SINGAPORE: Is beating old age as simple as reliving your younger days?
Somewhere in Tanglin, in a house retrofitted in more than one sense of the word, is an intriguing social experiment being conducted to find out just that.
Five Singaporeans between the ages of 74 and 78 are spending a week living together in a colonial bungalow that has been furnished to recreate the 1970s - down to the furniture, television set, vinyl records, Milo tins, and newspapers and magazines of the day.
This time-travelling experiment aims to take the seniors back to a period - specifically, 1977 - in their heyday. It seeks to see if the environment, coupled with activities to reconnect them with their younger, fitter selves, can actually reverse the effects of ageing.
The study is being conducted by Channel NewsAsia producers for the documentary Turn Back The Clock, which is scheduled to air in January 2017.
It is based on the work of Harvard University psychology professor Ellen Langer who has for decades posited the link between mind and body, or “mindful health”.
In the first landmark “counterclockwise” study in 1979, elderly men seemed to grow younger - mentally, physically - after living for a week as though they were 20 years younger, in 1959.
Asmah Laili, 76, former deejay and television host
Midway through the re-staging of that experiment in Singapore, the participants - who moved in last Wednesday (Sep 14) - are already feeling the effects.
“I feel great. I've already forgotten my wheelchair,” said Madam Asmah Laili, 76, a former deejay and television host.
Her fellow housemates are painter Harry Chin, 74; former army officer Nancy Tan, 74; former FIFA referee Nadasen Chandra, 75; and Krishnavani Narayanan, 78, former deejay and actress.
Watch: We tour the house and meet its guests
Over the course of the week, the five seniors are being roped in to do daily exercises; asked to organise activities (such as the farewell party at the end of their stay); as well as nudged to lead more independent lives.
They are also coaxed to do some things they think they can no longer do, such as teach youngsters to dance.
Mr Chandra was asked to step into his refereeing shoes again at a game. “I was scared. It has been so long since I've officiated a match,” he said. But it was “the best experience so far, apart from the exercises”, he added.
At the end of the week, the seniors will repeat a battery of tests - conducted by doctors, geriatricians and psychologists - to measure any improvement in their memory, balance, flexibility and walking speed.

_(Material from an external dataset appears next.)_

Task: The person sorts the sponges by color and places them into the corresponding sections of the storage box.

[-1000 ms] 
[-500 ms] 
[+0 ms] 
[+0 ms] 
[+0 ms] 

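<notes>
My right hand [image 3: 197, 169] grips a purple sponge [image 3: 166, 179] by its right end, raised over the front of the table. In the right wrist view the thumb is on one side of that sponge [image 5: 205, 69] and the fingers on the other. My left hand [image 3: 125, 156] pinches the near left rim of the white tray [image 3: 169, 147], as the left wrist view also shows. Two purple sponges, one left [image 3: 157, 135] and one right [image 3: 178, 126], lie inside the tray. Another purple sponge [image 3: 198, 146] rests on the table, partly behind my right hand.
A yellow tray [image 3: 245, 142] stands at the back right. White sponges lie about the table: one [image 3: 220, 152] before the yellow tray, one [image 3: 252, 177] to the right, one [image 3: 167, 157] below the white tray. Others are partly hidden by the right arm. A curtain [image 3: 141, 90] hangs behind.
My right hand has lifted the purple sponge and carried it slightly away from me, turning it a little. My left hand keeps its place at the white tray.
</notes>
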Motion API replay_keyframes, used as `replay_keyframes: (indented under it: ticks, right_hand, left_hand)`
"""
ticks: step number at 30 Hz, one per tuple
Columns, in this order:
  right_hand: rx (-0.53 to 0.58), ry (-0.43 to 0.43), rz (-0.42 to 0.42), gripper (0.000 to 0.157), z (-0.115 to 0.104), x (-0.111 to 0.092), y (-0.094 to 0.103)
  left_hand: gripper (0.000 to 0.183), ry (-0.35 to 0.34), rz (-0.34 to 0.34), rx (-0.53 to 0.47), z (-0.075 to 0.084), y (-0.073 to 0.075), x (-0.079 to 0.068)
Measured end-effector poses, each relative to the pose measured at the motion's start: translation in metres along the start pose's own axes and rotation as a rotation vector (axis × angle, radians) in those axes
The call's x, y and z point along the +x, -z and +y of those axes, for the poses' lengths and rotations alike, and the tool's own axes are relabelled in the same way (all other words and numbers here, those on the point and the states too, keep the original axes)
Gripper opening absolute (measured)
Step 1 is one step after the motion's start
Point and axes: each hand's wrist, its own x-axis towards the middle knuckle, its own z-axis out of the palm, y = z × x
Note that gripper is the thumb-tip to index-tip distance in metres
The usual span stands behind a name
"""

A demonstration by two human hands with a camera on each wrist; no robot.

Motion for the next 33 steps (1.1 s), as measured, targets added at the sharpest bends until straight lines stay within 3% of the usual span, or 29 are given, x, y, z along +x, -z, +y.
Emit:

Ms Tan, who was the first female captain in the Singapore Armed Forces, said: “I like the morning exercises the best here. It allows us to compete with one another. It's like my fighting spirit has come back to me.”
Nadasen Chandra, 75, a former FIFA referee
For the five septuagenarians, it has also proved a heady nostalgic trip back to yesteryear. They got to watch Singapore winning the Malaysia Cup Final as if it were today, as well as the 1977 National Day Parade.
Even the participants’ personal bedrooms from the 1970s were recreated as much as possible, and furnished with mementos of their career achievements.
Series executive producer Sharon Hun noted that Singapore is ageing faster than most countries in the world. “I think it’s critical we start examining our attitudes towards the elderly. How can we help them age gracefully?”
“Our country is on track to provide more healthcare facilities and elderly-friendly infrastructure, yet we might be missing something crucial - the wellbeing of the mind. In helping our elderly, are we helping them into helpless-ness?” she said.
Ms Hun hopes that when it goes to air in January 2017, Turn Back the Clock will “start a conversation about how we really want to grow old here”.